• [PROBLEM TO WORK ON] The answer must consist of every line in the data that contains "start".

• [EXERCISE DATA]
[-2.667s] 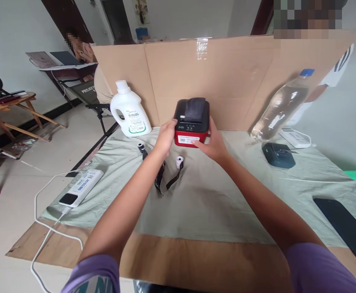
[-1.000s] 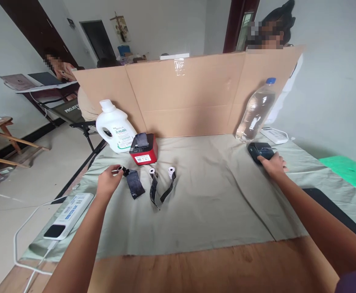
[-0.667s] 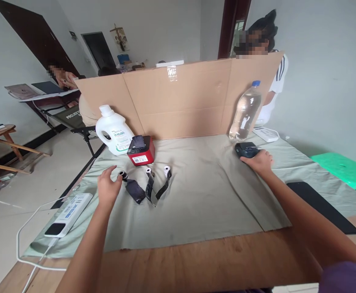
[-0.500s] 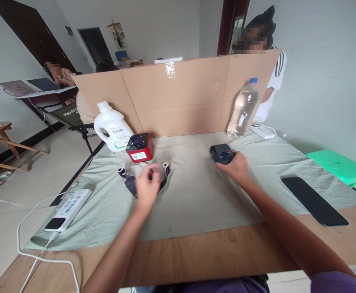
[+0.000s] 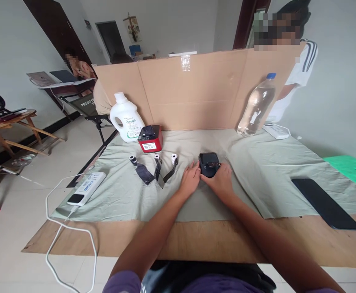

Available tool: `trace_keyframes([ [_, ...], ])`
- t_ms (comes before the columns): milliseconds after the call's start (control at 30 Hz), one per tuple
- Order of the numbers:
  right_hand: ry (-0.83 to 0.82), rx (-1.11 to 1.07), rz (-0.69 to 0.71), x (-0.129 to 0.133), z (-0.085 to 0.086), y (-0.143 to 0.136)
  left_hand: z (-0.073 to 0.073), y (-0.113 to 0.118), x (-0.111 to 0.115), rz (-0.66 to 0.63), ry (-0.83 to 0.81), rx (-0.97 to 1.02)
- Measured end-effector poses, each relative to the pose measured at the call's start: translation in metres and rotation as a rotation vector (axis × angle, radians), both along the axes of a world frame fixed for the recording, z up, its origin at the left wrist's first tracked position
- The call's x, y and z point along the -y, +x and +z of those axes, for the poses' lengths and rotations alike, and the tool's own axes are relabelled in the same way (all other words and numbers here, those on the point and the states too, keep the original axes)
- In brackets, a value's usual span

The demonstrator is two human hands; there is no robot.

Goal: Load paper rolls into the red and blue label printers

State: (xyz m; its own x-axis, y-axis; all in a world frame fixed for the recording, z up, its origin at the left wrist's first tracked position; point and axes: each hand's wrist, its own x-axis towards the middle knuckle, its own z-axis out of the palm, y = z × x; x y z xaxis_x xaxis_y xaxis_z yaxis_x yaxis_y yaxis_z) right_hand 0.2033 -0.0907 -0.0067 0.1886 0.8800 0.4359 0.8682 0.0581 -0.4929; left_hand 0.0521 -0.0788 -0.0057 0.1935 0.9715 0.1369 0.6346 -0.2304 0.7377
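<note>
Holding the black box (image 5: 207,158) seems the step: left hand (image 5: 190,178) and right hand (image 5: 222,180) curl fingers round it. Lifting would need both steady.

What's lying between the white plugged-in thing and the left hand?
The head view shows three small rolls, their dark strips unwound on the cloth, before you reach the left hand.
</note>
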Motion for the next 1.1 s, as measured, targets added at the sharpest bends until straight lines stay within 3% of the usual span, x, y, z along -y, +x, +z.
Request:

• [RESULT OF THE TASK]
- t_ms (comes before the columns): milliseconds after the call's start (control at 30 Hz), one per tuple
- Measured end-effector poses, each relative to the pose measured at the call's start: translation in metres and rotation as a rotation vector (axis × angle, radians), both along the axes of a world frame fixed for the recording, z up, its origin at the left wrist's first tracked position

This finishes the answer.